There are great scenes in the movie talking about the vehement push from the White House — in both the Bush and Obama administrations — to take drastic actions in response to the burgeoning crisis. Hearing some of the politicians lamenting about the pressure to vote in favor of the “bailout” bills, with no time to really understand what they were voting on, was fascinating.
And this isn’t just “buyer’s remorse” with politicians backing off of their previous stances, as we got to see actual footage of their speeches on the house floor saying that we shouldn’t do this. It was nice to see some of the historical debate.
Frankly, I wish more of the movie was like those scenes. The parts that were less “tugging at the heart strings” and more “here is what happened” were compelling, and that’s the story that needs to be told. The film works best when it’s an actual documentary, educating the public and helping tell the story of what we need to do differently.

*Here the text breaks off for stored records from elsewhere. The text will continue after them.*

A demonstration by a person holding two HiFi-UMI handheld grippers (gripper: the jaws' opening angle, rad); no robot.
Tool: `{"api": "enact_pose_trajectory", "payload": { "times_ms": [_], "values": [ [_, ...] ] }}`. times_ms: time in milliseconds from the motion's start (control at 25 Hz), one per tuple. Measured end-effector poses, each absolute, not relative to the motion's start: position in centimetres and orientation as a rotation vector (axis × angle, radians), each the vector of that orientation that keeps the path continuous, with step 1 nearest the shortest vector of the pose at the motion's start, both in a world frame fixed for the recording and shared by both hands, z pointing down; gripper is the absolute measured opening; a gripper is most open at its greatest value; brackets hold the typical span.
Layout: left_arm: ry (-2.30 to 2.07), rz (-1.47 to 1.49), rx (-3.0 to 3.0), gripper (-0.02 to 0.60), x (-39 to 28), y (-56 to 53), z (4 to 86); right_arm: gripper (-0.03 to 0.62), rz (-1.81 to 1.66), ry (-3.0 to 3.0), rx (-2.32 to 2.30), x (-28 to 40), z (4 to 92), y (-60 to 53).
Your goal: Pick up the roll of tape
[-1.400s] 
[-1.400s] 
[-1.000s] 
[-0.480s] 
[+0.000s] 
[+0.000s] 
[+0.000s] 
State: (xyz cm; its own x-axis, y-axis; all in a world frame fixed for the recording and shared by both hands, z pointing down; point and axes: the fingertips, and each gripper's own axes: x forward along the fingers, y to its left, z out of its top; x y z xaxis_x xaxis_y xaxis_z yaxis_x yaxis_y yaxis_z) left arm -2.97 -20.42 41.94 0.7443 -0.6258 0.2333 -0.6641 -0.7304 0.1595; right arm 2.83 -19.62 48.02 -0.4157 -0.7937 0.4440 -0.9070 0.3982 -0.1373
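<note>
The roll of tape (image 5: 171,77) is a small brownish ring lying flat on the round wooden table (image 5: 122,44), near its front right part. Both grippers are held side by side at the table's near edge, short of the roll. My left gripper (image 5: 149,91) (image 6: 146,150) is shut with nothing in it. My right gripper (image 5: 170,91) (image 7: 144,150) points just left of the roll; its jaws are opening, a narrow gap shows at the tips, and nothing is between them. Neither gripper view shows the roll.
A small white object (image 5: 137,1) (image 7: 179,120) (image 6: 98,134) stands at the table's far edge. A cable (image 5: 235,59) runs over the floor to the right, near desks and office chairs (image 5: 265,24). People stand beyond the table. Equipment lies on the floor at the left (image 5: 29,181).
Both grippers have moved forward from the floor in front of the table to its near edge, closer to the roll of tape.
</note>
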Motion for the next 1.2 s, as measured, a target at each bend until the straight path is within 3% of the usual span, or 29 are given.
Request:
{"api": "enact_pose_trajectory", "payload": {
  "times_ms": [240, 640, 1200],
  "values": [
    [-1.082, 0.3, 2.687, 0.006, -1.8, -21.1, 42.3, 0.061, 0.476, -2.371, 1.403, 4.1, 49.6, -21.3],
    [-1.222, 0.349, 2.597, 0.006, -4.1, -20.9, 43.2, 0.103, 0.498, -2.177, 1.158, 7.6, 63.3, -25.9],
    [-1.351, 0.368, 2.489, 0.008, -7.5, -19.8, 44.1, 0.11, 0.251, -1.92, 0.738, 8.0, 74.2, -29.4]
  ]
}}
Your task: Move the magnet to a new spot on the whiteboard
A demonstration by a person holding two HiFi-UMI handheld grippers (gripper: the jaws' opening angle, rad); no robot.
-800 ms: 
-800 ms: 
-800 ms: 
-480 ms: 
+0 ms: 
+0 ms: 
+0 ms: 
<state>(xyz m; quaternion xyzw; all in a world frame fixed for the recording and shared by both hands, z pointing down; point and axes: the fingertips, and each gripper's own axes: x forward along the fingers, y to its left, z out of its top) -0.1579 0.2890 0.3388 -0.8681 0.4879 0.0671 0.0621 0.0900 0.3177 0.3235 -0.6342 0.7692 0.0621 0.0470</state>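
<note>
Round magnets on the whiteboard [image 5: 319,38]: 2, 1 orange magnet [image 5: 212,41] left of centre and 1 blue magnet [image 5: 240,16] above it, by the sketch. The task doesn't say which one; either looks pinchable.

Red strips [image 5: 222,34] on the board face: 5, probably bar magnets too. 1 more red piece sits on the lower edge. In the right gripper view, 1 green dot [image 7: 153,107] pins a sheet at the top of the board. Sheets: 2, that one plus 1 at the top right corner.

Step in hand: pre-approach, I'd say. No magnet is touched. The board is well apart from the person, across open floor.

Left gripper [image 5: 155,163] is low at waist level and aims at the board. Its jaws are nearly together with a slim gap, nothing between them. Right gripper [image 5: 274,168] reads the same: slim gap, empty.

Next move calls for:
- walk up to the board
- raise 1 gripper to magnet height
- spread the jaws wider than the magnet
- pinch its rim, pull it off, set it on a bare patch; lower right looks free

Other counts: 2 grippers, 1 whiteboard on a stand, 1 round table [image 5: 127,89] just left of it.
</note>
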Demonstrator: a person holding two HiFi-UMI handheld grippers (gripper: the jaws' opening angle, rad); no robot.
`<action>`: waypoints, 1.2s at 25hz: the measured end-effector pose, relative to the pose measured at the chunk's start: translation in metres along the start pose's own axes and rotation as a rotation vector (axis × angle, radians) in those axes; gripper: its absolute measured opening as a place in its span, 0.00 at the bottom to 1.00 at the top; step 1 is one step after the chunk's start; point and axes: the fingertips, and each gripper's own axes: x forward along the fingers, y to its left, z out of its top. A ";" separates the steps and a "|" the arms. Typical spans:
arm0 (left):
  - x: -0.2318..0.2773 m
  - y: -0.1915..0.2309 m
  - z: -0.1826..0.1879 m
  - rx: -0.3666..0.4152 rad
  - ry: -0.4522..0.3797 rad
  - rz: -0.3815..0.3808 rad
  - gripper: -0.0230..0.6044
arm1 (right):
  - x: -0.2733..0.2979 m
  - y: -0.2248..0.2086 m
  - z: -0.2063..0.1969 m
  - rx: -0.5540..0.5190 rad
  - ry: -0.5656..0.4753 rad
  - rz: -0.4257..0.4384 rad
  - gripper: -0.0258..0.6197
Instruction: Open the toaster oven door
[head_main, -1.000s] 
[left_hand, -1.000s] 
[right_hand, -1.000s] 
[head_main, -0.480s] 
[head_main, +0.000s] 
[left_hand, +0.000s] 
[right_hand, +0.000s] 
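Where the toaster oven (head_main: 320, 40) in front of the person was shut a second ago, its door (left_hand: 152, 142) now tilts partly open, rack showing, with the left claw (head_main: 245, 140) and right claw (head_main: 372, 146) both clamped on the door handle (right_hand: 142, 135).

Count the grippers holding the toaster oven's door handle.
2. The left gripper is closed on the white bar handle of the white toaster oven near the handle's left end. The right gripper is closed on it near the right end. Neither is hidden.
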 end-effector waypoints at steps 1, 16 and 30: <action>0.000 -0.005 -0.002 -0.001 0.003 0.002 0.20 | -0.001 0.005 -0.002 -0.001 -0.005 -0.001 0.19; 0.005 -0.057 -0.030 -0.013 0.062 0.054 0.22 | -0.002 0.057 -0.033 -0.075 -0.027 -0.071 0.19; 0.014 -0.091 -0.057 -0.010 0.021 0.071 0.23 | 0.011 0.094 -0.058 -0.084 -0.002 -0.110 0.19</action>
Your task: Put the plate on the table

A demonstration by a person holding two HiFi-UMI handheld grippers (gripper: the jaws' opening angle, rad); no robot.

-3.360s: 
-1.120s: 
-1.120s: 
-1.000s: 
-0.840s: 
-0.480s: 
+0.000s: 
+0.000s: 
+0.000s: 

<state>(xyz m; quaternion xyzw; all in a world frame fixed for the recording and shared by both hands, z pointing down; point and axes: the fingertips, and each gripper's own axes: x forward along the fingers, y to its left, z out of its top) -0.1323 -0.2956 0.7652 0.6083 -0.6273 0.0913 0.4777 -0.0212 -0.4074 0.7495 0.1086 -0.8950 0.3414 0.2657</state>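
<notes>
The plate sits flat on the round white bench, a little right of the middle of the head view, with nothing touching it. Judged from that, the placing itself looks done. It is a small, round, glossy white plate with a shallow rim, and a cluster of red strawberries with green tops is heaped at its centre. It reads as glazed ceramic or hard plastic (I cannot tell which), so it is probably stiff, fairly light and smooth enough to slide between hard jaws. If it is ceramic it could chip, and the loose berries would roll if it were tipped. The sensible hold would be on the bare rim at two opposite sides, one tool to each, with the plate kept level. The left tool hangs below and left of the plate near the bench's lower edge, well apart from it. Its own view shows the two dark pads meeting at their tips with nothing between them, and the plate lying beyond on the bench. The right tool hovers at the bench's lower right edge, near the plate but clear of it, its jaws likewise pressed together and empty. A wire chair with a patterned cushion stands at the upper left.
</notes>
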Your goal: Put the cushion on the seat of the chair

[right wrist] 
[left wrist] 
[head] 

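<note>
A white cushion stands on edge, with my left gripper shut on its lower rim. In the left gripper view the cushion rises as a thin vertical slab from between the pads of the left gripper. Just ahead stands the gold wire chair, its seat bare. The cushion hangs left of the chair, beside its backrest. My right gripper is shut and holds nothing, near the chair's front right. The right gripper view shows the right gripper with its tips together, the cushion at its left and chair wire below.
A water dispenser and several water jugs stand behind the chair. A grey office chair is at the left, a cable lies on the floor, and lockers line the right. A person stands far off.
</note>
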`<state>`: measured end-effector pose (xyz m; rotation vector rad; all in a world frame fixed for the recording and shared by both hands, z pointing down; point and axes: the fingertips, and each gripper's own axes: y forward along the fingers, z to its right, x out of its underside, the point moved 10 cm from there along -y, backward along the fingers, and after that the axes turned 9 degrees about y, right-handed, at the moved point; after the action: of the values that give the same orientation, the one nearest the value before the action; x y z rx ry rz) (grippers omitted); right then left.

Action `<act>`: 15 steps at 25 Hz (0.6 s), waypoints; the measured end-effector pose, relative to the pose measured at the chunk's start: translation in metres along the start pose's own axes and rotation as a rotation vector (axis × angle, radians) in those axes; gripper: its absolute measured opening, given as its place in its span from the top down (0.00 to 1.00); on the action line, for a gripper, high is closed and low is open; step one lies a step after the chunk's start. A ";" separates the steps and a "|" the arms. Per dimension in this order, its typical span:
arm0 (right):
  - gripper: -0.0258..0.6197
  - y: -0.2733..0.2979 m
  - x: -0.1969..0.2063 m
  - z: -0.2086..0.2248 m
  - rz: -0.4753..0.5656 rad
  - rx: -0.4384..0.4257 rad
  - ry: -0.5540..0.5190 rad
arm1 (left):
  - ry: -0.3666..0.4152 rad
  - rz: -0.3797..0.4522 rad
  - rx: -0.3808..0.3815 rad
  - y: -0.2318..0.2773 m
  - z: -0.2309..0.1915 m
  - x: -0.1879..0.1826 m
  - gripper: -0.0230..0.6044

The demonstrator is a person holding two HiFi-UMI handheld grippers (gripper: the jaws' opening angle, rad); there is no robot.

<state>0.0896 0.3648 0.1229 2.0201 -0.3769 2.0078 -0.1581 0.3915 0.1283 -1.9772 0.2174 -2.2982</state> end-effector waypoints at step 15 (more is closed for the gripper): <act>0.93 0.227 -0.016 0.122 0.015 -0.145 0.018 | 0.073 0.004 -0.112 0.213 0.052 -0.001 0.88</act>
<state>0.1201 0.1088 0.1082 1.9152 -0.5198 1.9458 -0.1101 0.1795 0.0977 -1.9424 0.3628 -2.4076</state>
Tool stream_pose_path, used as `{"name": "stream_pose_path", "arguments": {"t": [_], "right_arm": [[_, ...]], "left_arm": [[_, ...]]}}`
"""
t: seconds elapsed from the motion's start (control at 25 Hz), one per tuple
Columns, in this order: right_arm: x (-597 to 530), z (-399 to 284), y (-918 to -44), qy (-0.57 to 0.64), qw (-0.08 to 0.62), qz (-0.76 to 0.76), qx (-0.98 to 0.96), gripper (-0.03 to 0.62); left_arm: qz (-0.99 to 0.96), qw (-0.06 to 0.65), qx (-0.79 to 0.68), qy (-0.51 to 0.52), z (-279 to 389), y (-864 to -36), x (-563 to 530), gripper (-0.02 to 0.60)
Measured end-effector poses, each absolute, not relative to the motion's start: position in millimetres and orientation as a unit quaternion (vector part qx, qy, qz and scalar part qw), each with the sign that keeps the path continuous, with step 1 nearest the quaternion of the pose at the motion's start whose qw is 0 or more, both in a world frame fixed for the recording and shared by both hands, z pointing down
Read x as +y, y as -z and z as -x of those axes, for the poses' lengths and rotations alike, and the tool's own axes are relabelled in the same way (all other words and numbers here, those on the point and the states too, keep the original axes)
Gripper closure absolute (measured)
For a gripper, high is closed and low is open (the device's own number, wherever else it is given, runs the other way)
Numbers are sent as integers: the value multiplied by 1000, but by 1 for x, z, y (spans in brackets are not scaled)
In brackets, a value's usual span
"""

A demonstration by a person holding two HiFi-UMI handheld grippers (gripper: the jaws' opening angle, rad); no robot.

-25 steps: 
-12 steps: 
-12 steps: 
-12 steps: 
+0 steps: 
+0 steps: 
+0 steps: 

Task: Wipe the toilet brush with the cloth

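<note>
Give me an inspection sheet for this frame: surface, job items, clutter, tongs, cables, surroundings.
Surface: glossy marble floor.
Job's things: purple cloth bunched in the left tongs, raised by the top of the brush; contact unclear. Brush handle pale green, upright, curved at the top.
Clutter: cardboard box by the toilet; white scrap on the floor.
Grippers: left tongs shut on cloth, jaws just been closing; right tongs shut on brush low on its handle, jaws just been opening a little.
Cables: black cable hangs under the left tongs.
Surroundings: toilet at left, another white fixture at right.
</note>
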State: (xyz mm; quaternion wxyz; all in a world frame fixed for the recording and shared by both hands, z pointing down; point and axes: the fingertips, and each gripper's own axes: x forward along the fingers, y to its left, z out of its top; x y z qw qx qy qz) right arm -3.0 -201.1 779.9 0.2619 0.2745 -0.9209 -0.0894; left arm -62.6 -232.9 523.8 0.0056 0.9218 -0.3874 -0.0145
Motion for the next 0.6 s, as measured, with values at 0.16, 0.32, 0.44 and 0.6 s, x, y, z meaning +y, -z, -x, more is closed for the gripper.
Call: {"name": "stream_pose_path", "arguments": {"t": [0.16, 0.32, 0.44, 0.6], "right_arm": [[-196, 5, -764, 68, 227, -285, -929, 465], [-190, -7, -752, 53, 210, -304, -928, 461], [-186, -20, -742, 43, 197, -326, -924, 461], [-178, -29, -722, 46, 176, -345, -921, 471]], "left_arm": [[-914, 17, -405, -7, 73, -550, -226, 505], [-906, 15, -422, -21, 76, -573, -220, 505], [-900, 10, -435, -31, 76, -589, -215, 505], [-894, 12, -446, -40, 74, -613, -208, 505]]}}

If you’re interested in the debate about rich versus poor, personal responsibility versus guaranteed rights, capitalism versus “socialism” and so on, go see this film. Even if you don’t agree with the stances that Michael Moore takes on issues, it’s still thought-provoking and great material for impassioned discussions.
Just promise to keep an open mind and consider all sides of the debate, regardless of your personal leanings… M’kay?